> Directions:
I'd ask you to write out the lines below exactly, with no images.

*** Opening Data ***

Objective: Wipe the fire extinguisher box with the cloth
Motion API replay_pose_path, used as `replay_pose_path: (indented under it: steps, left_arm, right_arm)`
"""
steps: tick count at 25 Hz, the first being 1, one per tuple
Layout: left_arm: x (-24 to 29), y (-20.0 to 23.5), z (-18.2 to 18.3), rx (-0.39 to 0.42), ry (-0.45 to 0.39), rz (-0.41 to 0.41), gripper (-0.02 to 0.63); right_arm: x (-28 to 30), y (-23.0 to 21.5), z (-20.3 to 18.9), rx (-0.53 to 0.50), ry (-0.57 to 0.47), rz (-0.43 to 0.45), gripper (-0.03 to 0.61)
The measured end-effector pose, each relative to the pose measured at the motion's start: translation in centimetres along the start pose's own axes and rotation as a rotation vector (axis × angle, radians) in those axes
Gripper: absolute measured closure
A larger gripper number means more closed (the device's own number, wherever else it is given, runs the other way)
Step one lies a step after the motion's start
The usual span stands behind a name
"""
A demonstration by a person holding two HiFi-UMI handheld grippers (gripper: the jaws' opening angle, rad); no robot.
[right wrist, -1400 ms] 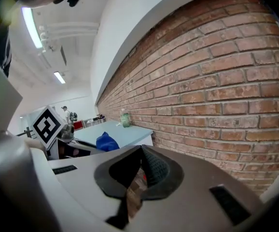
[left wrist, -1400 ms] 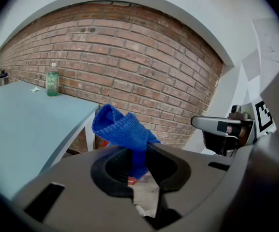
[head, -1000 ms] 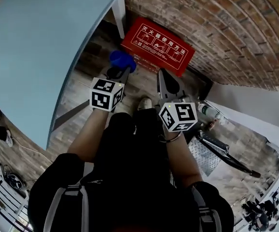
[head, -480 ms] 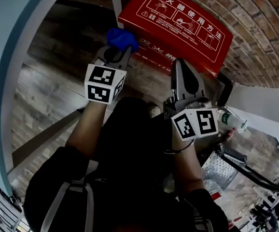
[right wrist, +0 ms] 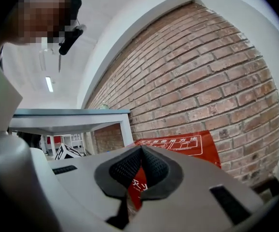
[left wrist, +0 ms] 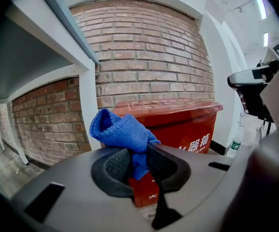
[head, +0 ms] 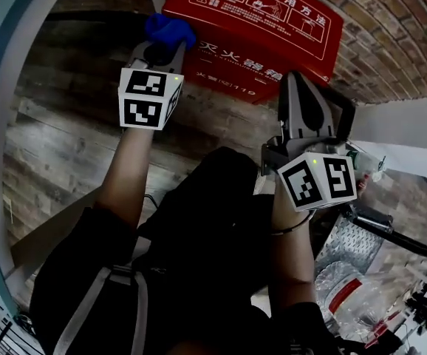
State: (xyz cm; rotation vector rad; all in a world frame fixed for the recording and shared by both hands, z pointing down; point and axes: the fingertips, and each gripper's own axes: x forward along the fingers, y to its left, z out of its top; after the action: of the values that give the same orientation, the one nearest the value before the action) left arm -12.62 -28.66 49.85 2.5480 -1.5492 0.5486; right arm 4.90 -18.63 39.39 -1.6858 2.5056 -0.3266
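The red fire extinguisher box (head: pixel 258 21) stands against the brick wall, with white print on its lid and front. My left gripper (head: pixel 165 49) is shut on a bunched blue cloth (head: pixel 168 29), which sits at the box's near left corner. In the left gripper view the cloth (left wrist: pixel 120 129) sticks up from between the pads, with the box (left wrist: pixel 188 124) just behind it. My right gripper (head: pixel 296 83) hovers in front of the box's right end. Its pads meet at the tips and hold nothing, and the box (right wrist: pixel 178 146) shows beyond them.
A white table leg (left wrist: pixel 89 110) stands just left of the box, under a grey-blue tabletop (head: pixel 7 50). The brick wall (head: pixel 391 21) runs behind. A plastic bottle (head: pixel 365 161) and metal gear lie on the floor to the right. Wooden floor planks (head: pixel 58 146) stretch to the left.
Both grippers have moved forward to the box, and the view has closed in on it. The cloth has gone from short of the box to its near left corner.
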Motion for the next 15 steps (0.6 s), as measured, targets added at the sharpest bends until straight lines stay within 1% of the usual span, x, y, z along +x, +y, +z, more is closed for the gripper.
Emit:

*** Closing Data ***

> Task answer:
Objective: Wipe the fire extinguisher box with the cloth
Motion API replay_pose_path, used as `replay_pose_path: (indented under it: steps, left_arm, right_arm)`
"""
steps: tick count at 25 Hz, the first being 1, one per tuple
Layout: left_arm: x (-24 to 29), y (-20.0 to 23.5), z (-18.2 to 18.3), rx (-0.39 to 0.42), ry (-0.45 to 0.39), rz (-0.41 to 0.41), gripper (-0.02 to 0.63); right_arm: x (-28 to 30), y (-23.0 to 21.5), z (-20.3 to 18.9), rx (-0.53 to 0.50), ry (-0.57 to 0.47), rz (-0.43 to 0.45), gripper (-0.03 to 0.61)
The measured end-effector pose, each relative to the pose measured at the motion's start: translation in centimetres along the start pose's own axes and rotation as a rotation vector (axis × angle, radians) in those axes
Gripper: absolute measured closure
A larger gripper number means more closed (the device's own number, wherever else it is given, runs the other way)
Step one lies a step after the motion's start
The usual span stands behind a name
"""
A demonstration by a person holding two HiFi-UMI handheld grippers (gripper: the jaws' opening angle, rad); no robot.
[right wrist, -1400 ms] 
[left wrist, -1400 ms] 
[head, -1000 ms] 
[head, -480 ms] 
[right wrist, +0 ms] 
[left wrist, +0 ms] 
[head, +0 ms] 
State: (xyz cm; rotation vector rad; all in a world frame fixed for the recording and shared by both hands, z pointing down; point and axes: the fingertips, and each gripper's own axes: x forward along the fingers, y to its left, z out of its top; after the action: of the values that give the same orientation, the one nearest the value before the action) left arm -12.62 -28.66 49.85 2.5480 -1.5492 0.5486; right arm 4.90 -18.63 39.39 -1.6858 2.5056 -0.3266
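The red fire extinguisher box (head: pixel 258 21) stands against the brick wall, with white print on its lid and front. My left gripper (head: pixel 165 49) is shut on a bunched blue cloth (head: pixel 168 29), which sits at the box's near left corner. In the left gripper view the cloth (left wrist: pixel 120 129) sticks up from between the pads, with the box (left wrist: pixel 188 124) just behind it. My right gripper (head: pixel 296 83) hovers in front of the box's right end. Its pads meet at the tips and hold nothing, and the box (right wrist: pixel 178 146) shows beyond them.
A white table leg (left wrist: pixel 89 110) stands just left of the box, under a grey-blue tabletop (head: pixel 7 50). The brick wall (head: pixel 391 21) runs behind. A plastic bottle (head: pixel 365 161) and metal gear lie on the floor to the right. Wooden floor planks (head: pixel 58 146) stretch to the left.
Both grippers have moved forward to the box, and the view has closed in on it. The cloth has gone from short of the box to its near left corner.
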Motion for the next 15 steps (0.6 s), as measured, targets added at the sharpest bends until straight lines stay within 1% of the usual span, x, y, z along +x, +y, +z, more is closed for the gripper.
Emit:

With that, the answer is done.